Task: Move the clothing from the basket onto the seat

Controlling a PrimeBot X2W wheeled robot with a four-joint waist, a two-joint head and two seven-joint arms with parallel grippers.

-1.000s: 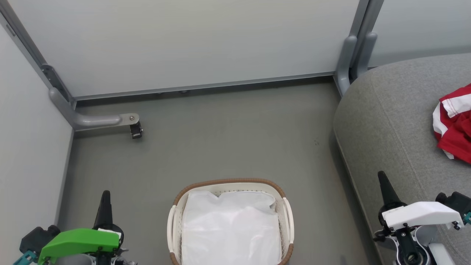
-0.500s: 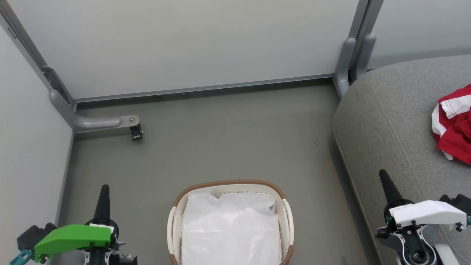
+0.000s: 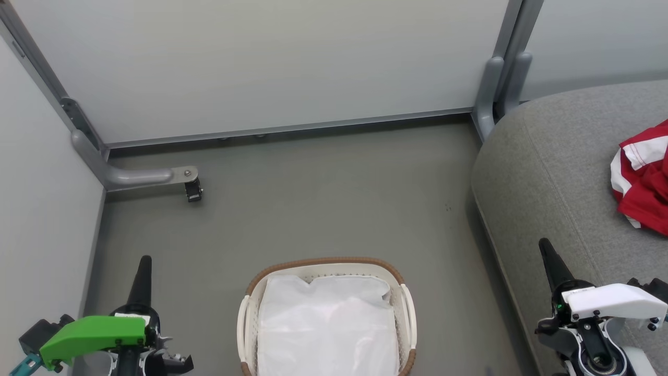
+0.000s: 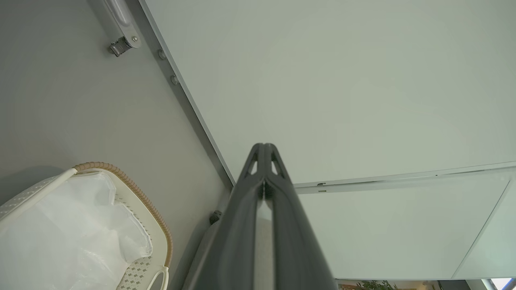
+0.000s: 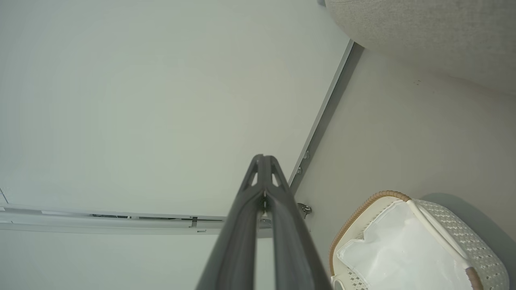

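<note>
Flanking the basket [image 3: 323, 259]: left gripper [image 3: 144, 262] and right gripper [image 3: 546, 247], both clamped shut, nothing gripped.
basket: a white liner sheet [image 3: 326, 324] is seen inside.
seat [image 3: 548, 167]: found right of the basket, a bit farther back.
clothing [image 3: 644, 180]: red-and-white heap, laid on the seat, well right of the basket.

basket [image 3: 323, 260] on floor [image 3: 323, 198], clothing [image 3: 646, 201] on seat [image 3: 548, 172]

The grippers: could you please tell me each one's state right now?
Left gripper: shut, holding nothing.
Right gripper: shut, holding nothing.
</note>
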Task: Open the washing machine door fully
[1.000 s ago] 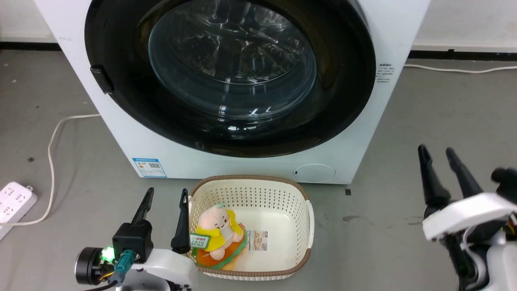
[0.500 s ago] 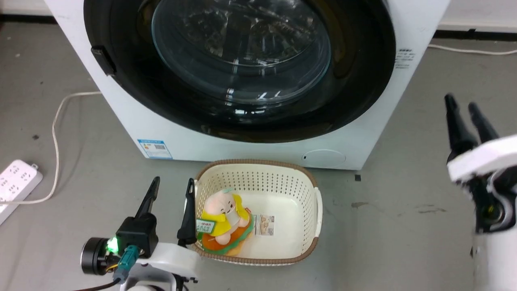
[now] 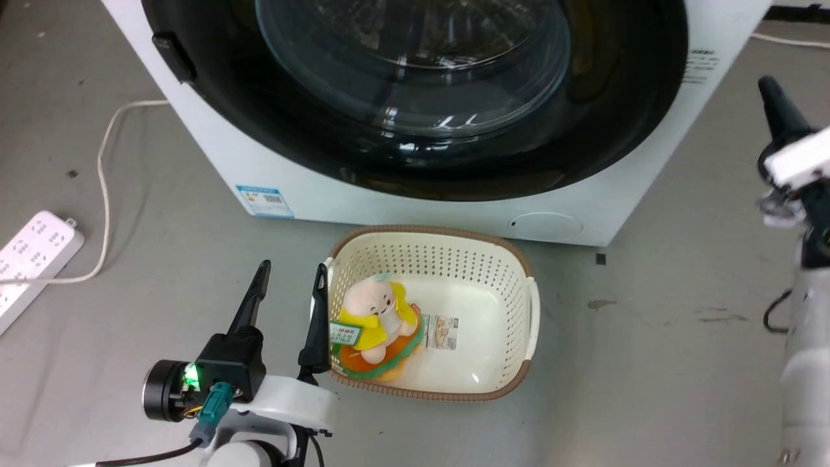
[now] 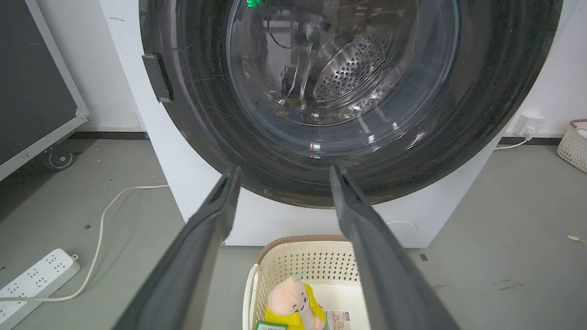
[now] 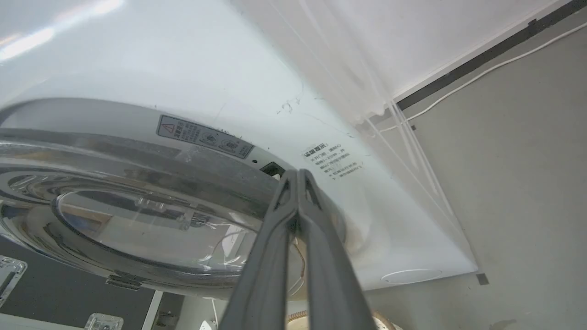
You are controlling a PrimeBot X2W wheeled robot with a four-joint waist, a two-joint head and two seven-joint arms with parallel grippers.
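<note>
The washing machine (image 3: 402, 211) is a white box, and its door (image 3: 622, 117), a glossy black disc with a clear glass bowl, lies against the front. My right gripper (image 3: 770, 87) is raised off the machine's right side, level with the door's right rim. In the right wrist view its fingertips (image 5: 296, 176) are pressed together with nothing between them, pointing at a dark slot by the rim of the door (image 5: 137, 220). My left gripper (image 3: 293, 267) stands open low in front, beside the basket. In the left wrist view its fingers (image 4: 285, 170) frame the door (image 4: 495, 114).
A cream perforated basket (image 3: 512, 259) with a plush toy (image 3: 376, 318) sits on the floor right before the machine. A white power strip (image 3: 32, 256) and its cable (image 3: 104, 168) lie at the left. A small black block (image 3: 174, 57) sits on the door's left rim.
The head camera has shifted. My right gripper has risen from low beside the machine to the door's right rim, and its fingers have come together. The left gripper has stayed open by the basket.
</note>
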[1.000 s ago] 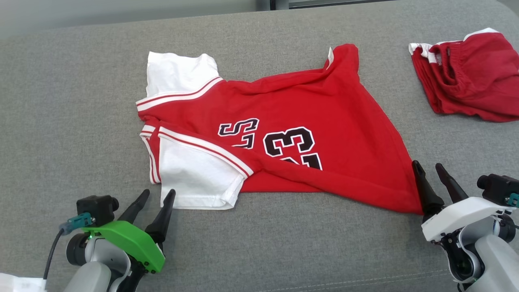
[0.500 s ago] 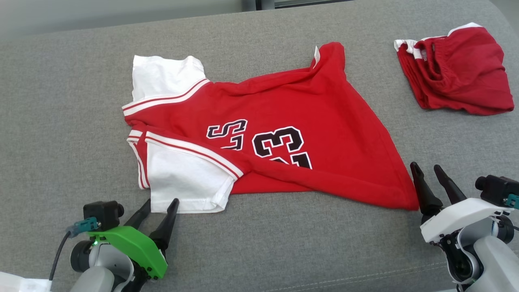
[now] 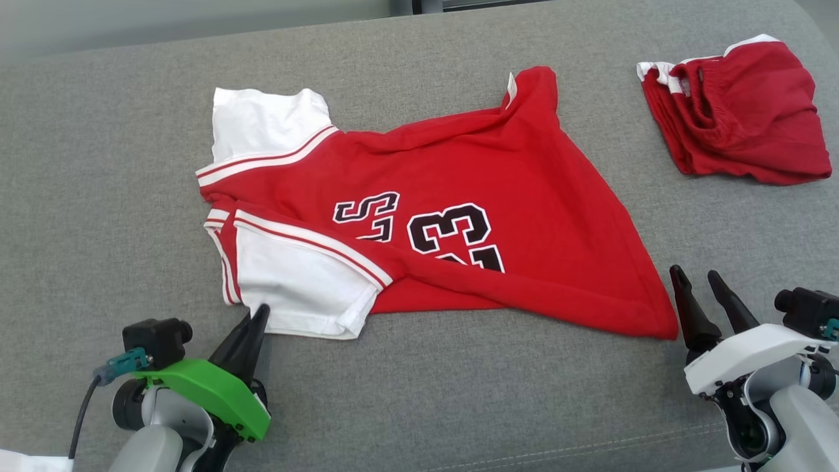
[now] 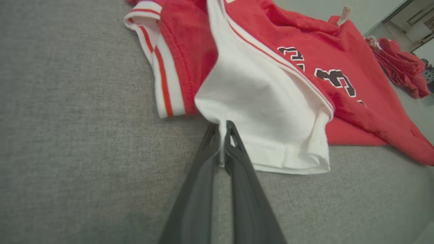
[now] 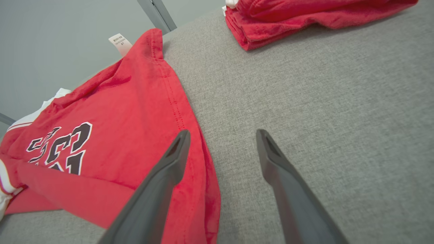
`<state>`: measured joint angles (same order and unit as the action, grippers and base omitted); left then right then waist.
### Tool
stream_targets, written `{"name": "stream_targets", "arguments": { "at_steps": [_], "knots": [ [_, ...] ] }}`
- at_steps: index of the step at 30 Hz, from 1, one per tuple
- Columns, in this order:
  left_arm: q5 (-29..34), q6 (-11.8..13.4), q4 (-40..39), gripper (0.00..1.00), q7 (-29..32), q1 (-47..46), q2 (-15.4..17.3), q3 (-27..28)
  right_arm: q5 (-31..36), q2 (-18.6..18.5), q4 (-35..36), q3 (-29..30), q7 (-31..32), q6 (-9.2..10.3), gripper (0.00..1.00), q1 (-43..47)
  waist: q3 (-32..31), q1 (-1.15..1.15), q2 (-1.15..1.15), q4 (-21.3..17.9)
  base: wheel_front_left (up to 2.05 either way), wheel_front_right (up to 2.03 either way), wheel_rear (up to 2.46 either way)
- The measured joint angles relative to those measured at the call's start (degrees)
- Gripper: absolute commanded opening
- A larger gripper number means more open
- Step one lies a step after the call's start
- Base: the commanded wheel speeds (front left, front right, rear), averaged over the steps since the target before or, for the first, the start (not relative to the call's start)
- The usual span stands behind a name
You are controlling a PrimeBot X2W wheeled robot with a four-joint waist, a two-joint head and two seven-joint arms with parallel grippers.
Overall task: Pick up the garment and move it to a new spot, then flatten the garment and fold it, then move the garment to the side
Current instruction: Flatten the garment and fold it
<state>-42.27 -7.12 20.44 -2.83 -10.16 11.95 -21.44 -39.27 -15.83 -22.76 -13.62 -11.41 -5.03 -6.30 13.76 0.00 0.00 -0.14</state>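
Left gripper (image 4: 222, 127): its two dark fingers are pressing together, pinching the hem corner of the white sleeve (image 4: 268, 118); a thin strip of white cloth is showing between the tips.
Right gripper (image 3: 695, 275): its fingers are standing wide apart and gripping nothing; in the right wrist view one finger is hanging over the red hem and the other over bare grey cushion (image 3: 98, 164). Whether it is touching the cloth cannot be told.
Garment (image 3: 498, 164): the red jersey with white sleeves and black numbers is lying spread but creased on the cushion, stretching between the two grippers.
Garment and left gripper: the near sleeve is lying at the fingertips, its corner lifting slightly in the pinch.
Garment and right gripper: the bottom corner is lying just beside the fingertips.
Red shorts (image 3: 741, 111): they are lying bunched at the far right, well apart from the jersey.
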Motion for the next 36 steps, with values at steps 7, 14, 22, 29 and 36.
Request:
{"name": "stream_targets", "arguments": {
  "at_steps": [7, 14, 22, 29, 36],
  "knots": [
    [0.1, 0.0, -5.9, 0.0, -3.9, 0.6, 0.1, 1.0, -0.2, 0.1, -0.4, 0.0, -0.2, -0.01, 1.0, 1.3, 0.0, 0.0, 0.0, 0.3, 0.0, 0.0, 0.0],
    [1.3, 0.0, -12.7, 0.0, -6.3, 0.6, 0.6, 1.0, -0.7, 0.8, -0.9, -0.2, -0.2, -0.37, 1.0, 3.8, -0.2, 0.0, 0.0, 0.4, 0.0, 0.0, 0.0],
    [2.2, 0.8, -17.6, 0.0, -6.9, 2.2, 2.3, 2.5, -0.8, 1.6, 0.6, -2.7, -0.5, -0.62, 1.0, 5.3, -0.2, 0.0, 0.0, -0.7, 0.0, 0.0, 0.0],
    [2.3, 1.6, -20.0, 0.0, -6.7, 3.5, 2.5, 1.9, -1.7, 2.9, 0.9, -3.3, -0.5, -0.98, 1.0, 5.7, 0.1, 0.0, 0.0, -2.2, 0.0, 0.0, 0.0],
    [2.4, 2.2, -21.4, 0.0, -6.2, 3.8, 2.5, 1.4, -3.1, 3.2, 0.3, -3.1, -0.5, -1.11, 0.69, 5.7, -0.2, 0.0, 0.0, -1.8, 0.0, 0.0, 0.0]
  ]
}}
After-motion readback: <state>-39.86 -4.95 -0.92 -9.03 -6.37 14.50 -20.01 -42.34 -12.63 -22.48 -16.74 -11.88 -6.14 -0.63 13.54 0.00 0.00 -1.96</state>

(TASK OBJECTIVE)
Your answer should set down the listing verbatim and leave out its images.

(ANSWER BOX)
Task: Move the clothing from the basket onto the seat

Controlling a PrimeBot X2W wheeled robot with a four-joint waist, a two-joint head and two seven-joint arms with parallel grippers.

-1.000s: 
-0.500s: 
+0.000s: 
+0.000s: 
+0.000s: 

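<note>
Flanking the basket [image 3: 323, 259]: left gripper [image 3: 144, 262] and right gripper [image 3: 546, 247], both clamped shut, nothing gripped.
basket: a white liner sheet [image 3: 326, 324] is seen inside.
seat [image 3: 548, 167]: found right of the basket, a bit farther back.
clothing [image 3: 644, 180]: red-and-white heap, laid on the seat, well right of the basket.

basket [image 3: 323, 260] on floor [image 3: 323, 198], clothing [image 3: 646, 201] on seat [image 3: 548, 172]

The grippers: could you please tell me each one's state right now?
Left gripper: shut, holding nothing.
Right gripper: shut, holding nothing.
</note>
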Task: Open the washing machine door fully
[1.000 s ago] 
[0.500 s ago] 
[now] 
[now] 
[now] 
You are controlling a PrimeBot X2W wheeled robot with a four-joint waist, a two-joint head and two seven-joint arms with parallel grippers.
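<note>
The washing machine (image 3: 402, 211) is a white box, and its door (image 3: 622, 117), a glossy black disc with a clear glass bowl, lies against the front. My right gripper (image 3: 770, 87) is raised off the machine's right side, level with the door's right rim. In the right wrist view its fingertips (image 5: 296, 176) are pressed together with nothing between them, pointing at a dark slot by the rim of the door (image 5: 137, 220). My left gripper (image 3: 293, 267) stands open low in front, beside the basket. In the left wrist view its fingers (image 4: 285, 170) frame the door (image 4: 495, 114).
A cream perforated basket (image 3: 512, 259) with a plush toy (image 3: 376, 318) sits on the floor right before the machine. A white power strip (image 3: 32, 256) and its cable (image 3: 104, 168) lie at the left. A small black block (image 3: 174, 57) sits on the door's left rim.
The head camera has shifted. My right gripper has risen from low beside the machine to the door's right rim, and its fingers have come together. The left gripper has stayed open by the basket.
</note>
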[1.000 s ago] 
[0.500 s ago] 
[now] 
[now] 
[now] 
`<state>`: measured joint angles (same order and unit as the action, grippers and base omitted); left then right then waist.
### Tool
stream_targets, written `{"name": "stream_targets", "arguments": { "at_steps": [_], "knots": [ [_, ...] ] }}`
- at_steps: index of the step at 30 Hz, from 1, one per tuple
- Columns, in this order:
  left_arm: q5 (-29..34), q6 (-11.8..13.4), q4 (-40..39), gripper (0.00..1.00), q7 (-29..32), q1 (-47..46), q2 (-15.4..17.3), q3 (-27..28)
  right_arm: q5 (-31..36), q2 (-18.6..18.5), q4 (-35..36), q3 (-29..30), q7 (-31..32), q6 (-9.2..10.3), gripper (0.00..1.00), q1 (-43..47)
  waist: q3 (-32..31), q1 (-1.15..1.15), q2 (-1.15..1.15), q4 (-21.3..17.9)
  base: wheel_front_left (up to 2.05 either way), wheel_front_right (up to 2.03 either way), wheel_rear (up to 2.46 either way)
- The measured joint angles relative to those measured at the call's start (degrees)
- Gripper: absolute commanded opening
- A larger gripper number means more open
- Step one lies a step after the call's start
- Base: the commanded wheel speeds (front left, front right, rear), averaged over the steps since the target before or, for the first, the start (not relative to the call's start)
- The usual span stands behind a name
You are controlling a PrimeBot X2W wheeled robot with a four-joint waist, a two-joint head and two seven-joint arms with parallel grippers.
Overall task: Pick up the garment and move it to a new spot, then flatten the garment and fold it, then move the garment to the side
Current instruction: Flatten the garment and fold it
<state>-42.27 -7.12 20.44 -2.83 -10.16 11.95 -21.44 -39.27 -15.83 -22.76 -13.62 -11.41 -5.03 -6.30 13.76 0.00 0.00 -0.14</state>
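Left gripper (image 4: 222, 127): its two dark fingers are pressing together, pinching the hem corner of the white sleeve (image 4: 268, 118); a thin strip of white cloth is showing between the tips.
Right gripper (image 3: 695, 275): its fingers are standing wide apart and gripping nothing; in the right wrist view one finger is hanging over the red hem and the other over bare grey cushion (image 3: 98, 164). Whether it is touching the cloth cannot be told.
Garment (image 3: 498, 164): the red jersey with white sleeves and black numbers is lying spread but creased on the cushion, stretching between the two grippers.
Garment and left gripper: the near sleeve is lying at the fingertips, its corner lifting slightly in the pinch.
Garment and right gripper: the bottom corner is lying just beside the fingertips.
Red shorts (image 3: 741, 111): they are lying bunched at the far right, well apart from the jersey.
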Motion for the next 36 steps, with values at steps 7, 14, 22, 29 and 36.
Request:
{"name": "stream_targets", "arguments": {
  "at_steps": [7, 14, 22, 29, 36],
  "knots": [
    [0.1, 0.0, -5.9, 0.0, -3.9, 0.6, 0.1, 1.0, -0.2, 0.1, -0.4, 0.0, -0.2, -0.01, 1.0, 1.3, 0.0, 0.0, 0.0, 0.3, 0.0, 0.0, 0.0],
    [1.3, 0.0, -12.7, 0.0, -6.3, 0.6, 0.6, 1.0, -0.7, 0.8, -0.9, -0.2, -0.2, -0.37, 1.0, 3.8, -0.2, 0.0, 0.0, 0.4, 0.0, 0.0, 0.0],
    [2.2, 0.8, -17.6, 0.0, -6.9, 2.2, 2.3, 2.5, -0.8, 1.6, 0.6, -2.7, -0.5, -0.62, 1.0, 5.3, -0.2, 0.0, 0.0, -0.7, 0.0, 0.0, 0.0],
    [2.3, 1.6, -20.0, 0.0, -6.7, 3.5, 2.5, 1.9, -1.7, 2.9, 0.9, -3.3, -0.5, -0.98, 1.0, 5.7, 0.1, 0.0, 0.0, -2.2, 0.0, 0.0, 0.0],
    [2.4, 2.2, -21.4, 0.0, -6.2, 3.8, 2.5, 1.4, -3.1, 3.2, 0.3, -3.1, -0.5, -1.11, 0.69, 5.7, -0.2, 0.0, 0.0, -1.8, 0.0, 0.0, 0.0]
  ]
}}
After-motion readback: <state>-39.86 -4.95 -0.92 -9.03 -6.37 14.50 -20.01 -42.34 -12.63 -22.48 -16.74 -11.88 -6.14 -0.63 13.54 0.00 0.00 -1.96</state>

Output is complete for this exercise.